On 10/21/2009 07:25 AM, Mohamed Shafi wrote:
For accessing a->b GCC generates the following code:
move.l (sp-16), d3
lsrr.l #<16, d3
move.l (sp-12),d2
asll #<16,d2
or d3,d2
cmpeq.w #<2,d2
jf _L2
Because data registers are 40 bit for 'asll' operation the shift count
should be 16+8 or there should be sign extension from 32bit to 40 bits
after the 'or' operation. The target has instruction to sign extend
from 32bit to 40 bit.
Similarly there are other operation that requires sign/zero extension.
So is there any way to tell GCC that the data registers are 40bit and
there by expect it to generate sign/zero extension accordingly ?

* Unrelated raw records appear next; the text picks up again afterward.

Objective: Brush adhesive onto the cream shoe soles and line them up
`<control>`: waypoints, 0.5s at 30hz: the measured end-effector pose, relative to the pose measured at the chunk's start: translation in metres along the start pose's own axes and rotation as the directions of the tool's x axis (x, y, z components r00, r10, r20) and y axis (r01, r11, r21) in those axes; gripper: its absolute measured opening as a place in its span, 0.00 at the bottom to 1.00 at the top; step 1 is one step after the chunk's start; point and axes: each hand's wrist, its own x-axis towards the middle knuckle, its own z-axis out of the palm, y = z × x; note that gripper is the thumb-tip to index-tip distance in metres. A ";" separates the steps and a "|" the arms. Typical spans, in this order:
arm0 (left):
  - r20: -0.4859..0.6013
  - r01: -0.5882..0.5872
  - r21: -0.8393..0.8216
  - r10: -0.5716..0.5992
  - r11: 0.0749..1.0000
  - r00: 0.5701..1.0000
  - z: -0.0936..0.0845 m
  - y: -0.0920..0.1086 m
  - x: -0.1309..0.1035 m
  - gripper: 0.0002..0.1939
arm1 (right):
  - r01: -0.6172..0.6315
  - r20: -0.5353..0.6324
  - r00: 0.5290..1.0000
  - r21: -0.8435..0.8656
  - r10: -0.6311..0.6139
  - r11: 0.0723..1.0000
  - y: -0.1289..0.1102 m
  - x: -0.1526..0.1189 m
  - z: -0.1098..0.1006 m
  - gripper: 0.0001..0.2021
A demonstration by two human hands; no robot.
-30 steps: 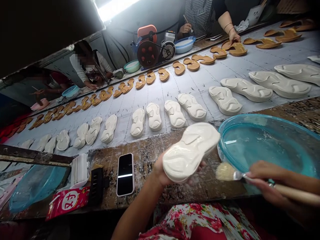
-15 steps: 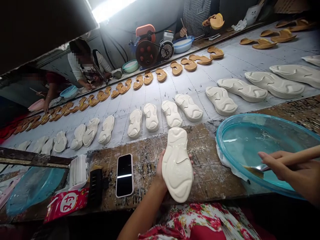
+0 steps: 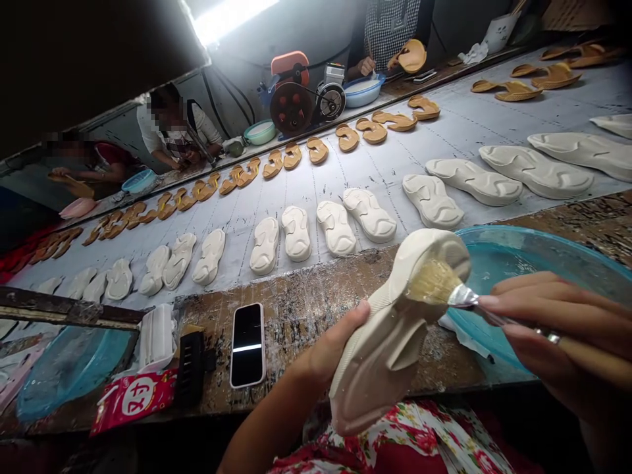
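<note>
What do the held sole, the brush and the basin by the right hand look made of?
Sole: probably moulded foam or rubber; off-white, mostly matt, with a finely ridged edge. Brush: pale fibre bristles, natural or synthetic unclear; shiny silvery ferrule, likely metal; smooth tan handle, probably wood. Basin: likely blue plastic, being translucent with a smooth rim.

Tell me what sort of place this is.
Probably a shoe workshop: rows of white soles and tan sandal uppers line a long white surface, and the right hand holds a brush against another sole.
</note>
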 end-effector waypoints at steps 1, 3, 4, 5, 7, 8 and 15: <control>0.001 -0.004 -0.013 0.004 1.000 1.000 0.001 -0.001 0.000 0.25 | 0.030 0.045 0.999 0.010 -0.030 1.000 -0.005 0.001 0.002 0.21; -0.025 -0.010 0.005 0.010 1.000 1.000 0.006 0.000 -0.001 0.25 | -0.026 0.060 0.998 0.012 0.025 1.000 -0.018 0.001 0.009 0.18; -0.049 -0.017 0.045 0.019 0.999 0.999 0.009 0.002 -0.003 0.25 | -0.081 0.045 0.996 0.012 0.081 0.997 -0.025 0.001 0.014 0.15; -0.083 -0.038 0.107 0.047 0.994 0.995 0.011 0.005 -0.004 0.23 | -0.132 0.025 0.991 0.013 0.131 0.991 -0.032 0.001 0.018 0.12; -0.154 -0.128 0.291 0.179 0.948 0.972 0.017 0.010 -0.007 0.21 | -0.193 -0.007 0.981 0.006 0.193 0.981 -0.043 0.002 0.024 0.09; -0.163 -0.182 0.400 0.266 0.898 0.950 0.019 0.013 -0.009 0.20 | -0.186 0.010 0.983 -0.001 0.186 0.983 -0.046 0.003 0.025 0.08; -0.110 -0.301 0.694 0.509 0.654 0.854 0.022 0.016 -0.010 0.20 | 0.084 0.261 0.962 0.022 -0.087 0.996 -0.041 0.010 0.016 0.07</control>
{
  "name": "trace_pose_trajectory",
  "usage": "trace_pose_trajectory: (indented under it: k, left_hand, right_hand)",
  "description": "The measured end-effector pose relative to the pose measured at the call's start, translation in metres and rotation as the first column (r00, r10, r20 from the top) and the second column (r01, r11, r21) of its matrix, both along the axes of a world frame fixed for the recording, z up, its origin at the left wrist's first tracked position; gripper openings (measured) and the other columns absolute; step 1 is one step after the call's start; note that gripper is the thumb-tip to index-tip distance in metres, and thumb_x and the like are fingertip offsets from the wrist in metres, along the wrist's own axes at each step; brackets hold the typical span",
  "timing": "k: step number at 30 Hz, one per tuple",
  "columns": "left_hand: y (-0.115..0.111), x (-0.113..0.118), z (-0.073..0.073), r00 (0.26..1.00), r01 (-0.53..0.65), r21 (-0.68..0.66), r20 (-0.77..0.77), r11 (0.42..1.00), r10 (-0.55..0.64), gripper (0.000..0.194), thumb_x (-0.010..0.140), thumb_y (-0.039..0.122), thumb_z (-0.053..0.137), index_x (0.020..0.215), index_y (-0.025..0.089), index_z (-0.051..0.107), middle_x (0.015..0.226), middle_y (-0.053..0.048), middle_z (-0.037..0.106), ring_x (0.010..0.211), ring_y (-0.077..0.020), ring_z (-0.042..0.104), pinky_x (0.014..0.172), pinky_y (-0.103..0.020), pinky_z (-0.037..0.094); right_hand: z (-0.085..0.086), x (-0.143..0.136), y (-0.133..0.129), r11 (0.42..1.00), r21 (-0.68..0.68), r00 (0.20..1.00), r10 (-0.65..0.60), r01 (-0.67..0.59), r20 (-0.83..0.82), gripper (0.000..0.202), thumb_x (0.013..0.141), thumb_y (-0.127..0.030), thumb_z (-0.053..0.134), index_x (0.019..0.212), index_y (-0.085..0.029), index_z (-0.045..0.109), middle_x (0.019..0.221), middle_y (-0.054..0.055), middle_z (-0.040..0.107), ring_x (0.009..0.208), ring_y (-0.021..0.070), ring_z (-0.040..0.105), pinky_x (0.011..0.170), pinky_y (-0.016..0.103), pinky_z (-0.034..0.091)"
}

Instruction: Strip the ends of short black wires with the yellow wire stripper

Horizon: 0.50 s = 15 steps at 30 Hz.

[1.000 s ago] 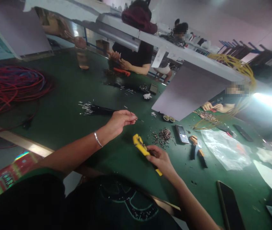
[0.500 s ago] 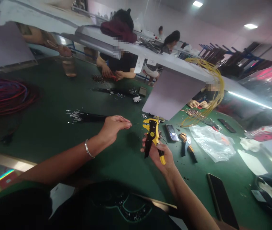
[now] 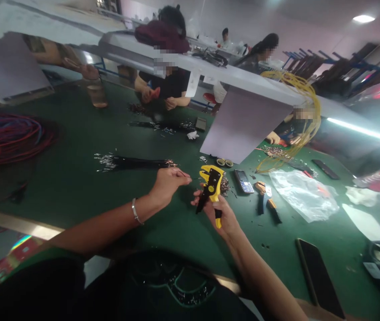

Define a machine mode for your 40-bit type in cpu-modes.def. Depending
on how your 40-bit type is stored in memory, you'll use either
INT_MODE (RI, 5) // load-store uses exactly 5 bytes
FRACTIONAL_INT_MODE (RI, 40, 8) // load-store uses 8 bytes
Where I've arbitrarily chosen "RImode" as a mnemonic for Register
Integral Mode. Now you define arithmetic operations, as needed, on
RImode. You define the "extendsiri" pattern to be that sign-extend from
32-to-40-bit instruction. You define your comparison patterns on
RImode, and not on SImode, since your comparison instruction works on
the entire 40 bits.
You'll wind up with a selection of patterns in your machine description
that have a sign-extension pattern built in, depending on the exact
behaviour of your ISA. There are plenty of examples on x86_64, mips64,
and Alpha (to name a few) that have similar properties with SI and
DImodes. Examine the -fdump-rtl-combine-details dump for exemplars of
the canonical forms that the combiner creates when it tries to merge
sign-extension instructions into preceeding patterns.